* **WORK REQUIRED**
Take the entries below and print, exactly, the stretch from the line containing "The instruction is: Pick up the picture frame" through the line containing "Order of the", both included.
--------------------
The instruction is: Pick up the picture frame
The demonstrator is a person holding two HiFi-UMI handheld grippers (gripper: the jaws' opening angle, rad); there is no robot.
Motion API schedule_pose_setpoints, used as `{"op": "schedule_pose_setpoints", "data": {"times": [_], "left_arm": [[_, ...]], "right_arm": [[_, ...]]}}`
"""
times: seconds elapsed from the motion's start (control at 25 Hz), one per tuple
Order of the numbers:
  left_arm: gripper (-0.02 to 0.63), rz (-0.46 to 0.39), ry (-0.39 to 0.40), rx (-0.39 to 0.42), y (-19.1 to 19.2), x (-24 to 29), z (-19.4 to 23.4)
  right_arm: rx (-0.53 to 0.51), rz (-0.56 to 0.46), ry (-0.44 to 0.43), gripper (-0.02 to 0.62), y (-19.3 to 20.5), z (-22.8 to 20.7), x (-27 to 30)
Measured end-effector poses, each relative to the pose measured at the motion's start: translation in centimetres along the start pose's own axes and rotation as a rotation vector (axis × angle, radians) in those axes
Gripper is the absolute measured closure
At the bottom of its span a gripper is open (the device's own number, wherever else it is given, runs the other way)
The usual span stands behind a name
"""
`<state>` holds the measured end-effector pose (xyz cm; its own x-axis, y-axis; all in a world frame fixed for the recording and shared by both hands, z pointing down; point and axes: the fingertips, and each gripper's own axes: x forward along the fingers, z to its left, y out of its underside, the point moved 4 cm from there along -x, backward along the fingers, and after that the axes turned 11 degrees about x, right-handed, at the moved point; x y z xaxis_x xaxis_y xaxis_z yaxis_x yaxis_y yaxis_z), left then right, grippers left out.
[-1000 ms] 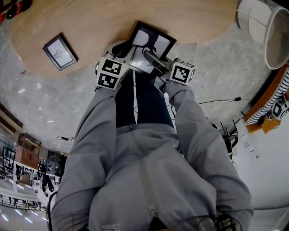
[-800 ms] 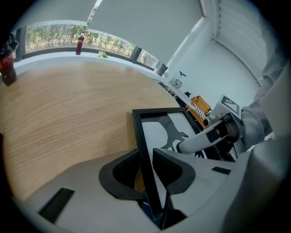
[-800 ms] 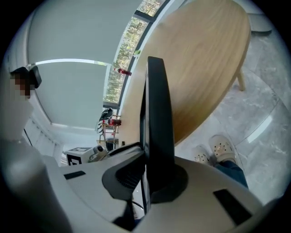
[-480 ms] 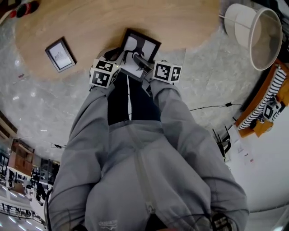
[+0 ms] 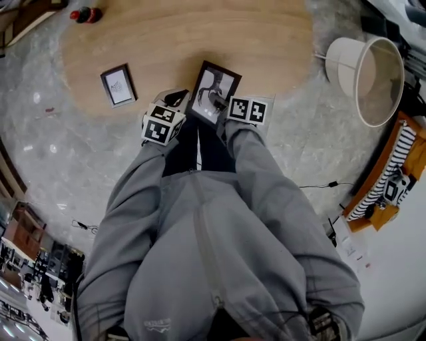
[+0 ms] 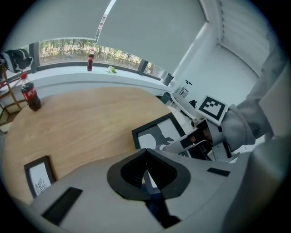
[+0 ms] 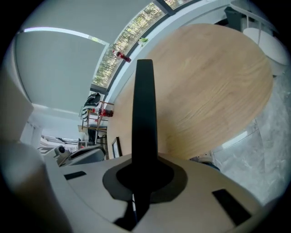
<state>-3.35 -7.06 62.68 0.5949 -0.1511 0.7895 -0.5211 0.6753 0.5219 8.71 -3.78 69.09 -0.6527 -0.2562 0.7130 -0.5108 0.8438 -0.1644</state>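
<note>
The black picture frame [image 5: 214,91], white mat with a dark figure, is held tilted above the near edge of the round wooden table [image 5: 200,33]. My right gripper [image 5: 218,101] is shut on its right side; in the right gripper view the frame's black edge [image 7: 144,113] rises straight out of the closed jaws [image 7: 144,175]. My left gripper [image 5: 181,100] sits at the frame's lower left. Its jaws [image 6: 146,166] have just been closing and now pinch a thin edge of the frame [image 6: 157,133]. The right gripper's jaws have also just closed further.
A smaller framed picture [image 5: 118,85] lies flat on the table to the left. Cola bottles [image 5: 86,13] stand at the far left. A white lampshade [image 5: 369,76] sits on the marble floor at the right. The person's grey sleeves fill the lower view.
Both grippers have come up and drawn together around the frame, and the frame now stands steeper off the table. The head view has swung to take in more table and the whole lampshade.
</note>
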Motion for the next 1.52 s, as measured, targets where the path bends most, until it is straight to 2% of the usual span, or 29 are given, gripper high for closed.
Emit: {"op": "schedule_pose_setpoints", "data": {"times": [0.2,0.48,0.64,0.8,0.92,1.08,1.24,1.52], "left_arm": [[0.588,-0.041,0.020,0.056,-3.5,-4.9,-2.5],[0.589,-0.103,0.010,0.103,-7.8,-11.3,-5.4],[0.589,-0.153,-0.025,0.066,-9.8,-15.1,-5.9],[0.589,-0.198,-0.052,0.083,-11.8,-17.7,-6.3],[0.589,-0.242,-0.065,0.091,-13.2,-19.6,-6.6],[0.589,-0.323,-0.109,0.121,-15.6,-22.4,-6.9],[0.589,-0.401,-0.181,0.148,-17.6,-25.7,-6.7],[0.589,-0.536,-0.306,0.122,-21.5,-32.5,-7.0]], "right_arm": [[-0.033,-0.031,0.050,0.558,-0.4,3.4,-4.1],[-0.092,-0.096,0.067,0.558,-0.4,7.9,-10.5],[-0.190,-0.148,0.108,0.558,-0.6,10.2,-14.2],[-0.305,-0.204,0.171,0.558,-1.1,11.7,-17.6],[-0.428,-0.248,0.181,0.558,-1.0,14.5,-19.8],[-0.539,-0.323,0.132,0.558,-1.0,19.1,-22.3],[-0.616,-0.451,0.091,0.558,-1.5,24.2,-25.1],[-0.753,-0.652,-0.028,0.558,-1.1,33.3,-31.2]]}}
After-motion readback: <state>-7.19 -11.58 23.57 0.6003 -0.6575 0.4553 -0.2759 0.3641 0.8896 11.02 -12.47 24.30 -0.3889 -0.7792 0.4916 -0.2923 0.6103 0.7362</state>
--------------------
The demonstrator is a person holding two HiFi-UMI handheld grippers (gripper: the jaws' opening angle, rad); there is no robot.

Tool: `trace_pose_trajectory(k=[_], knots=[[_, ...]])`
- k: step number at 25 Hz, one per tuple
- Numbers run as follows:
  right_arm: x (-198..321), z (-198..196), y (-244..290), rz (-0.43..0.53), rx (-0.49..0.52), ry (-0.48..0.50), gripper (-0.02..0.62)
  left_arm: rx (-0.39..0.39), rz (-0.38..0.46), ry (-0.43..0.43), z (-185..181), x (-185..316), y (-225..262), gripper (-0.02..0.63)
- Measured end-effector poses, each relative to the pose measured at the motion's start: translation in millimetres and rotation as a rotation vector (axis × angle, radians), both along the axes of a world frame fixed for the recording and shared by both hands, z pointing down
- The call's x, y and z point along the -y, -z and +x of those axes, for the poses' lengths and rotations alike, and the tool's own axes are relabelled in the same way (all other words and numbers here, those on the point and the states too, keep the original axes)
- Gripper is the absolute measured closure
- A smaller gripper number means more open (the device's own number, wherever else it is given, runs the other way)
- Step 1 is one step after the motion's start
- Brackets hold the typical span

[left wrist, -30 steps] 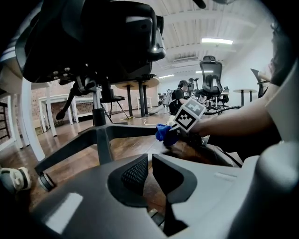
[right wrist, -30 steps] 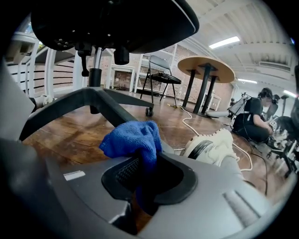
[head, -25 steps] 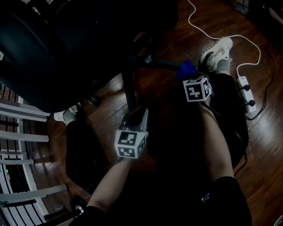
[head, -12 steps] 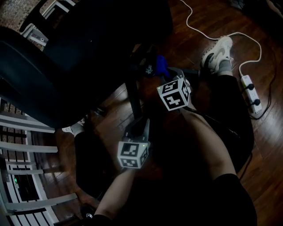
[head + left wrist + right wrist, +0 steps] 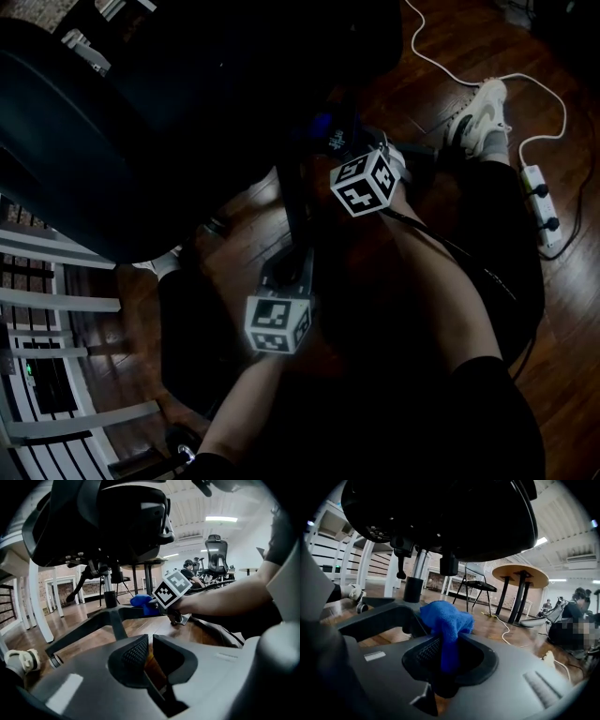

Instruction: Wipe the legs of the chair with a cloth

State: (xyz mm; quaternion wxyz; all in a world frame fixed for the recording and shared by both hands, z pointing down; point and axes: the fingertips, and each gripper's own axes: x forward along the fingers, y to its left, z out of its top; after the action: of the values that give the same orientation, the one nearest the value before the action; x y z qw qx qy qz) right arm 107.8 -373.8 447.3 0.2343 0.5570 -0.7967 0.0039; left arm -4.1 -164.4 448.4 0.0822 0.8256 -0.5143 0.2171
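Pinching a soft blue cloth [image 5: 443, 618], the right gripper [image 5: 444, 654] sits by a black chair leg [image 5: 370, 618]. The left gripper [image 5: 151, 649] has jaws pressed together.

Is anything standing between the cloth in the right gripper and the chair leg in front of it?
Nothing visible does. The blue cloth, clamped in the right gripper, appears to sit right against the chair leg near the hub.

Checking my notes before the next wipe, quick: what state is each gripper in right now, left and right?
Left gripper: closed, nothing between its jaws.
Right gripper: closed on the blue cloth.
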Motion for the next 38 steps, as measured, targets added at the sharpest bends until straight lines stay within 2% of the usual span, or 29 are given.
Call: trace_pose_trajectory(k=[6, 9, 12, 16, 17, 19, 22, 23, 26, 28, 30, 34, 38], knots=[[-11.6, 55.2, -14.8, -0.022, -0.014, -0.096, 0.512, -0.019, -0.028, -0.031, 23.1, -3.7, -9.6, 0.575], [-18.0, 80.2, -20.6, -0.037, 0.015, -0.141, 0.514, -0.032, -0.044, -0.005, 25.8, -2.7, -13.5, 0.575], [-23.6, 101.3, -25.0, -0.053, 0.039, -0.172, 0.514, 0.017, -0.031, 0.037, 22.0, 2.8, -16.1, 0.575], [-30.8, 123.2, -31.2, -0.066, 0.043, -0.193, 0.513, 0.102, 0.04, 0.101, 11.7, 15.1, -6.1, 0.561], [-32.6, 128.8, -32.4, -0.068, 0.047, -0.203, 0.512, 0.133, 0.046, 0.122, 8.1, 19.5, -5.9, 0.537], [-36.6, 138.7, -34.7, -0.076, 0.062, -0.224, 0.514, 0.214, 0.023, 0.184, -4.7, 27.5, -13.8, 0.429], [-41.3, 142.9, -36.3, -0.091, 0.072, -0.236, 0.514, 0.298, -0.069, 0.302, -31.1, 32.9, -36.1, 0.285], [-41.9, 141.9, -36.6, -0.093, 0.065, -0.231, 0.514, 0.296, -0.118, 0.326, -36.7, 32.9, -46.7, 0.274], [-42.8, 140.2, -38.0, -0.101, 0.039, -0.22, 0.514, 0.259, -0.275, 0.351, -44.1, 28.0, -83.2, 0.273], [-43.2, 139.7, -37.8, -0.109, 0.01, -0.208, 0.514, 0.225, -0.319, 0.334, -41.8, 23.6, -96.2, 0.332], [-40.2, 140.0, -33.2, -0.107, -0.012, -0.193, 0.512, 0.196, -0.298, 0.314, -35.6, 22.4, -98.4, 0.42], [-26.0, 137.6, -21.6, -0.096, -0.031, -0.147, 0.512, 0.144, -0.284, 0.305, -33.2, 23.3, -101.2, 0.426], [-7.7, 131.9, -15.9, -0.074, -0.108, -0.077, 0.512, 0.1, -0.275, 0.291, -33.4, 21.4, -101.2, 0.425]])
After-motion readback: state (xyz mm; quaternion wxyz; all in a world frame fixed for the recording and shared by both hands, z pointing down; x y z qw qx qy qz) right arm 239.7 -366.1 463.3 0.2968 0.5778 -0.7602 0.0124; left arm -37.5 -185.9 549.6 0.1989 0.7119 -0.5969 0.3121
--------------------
* **OUTPUT**
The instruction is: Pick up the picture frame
The demonstrator is a person holding two HiFi-UMI handheld grippers (gripper: the jaws' opening angle, rad); there is no robot.
Motion API schedule_pose_setpoints, used as `{"op": "schedule_pose_setpoints", "data": {"times": [_], "left_arm": [[_, ...]], "right_arm": [[_, ...]]}}`
"""
times: seconds elapsed from the motion's start (control at 25 Hz), one per tuple
Order of the numbers:

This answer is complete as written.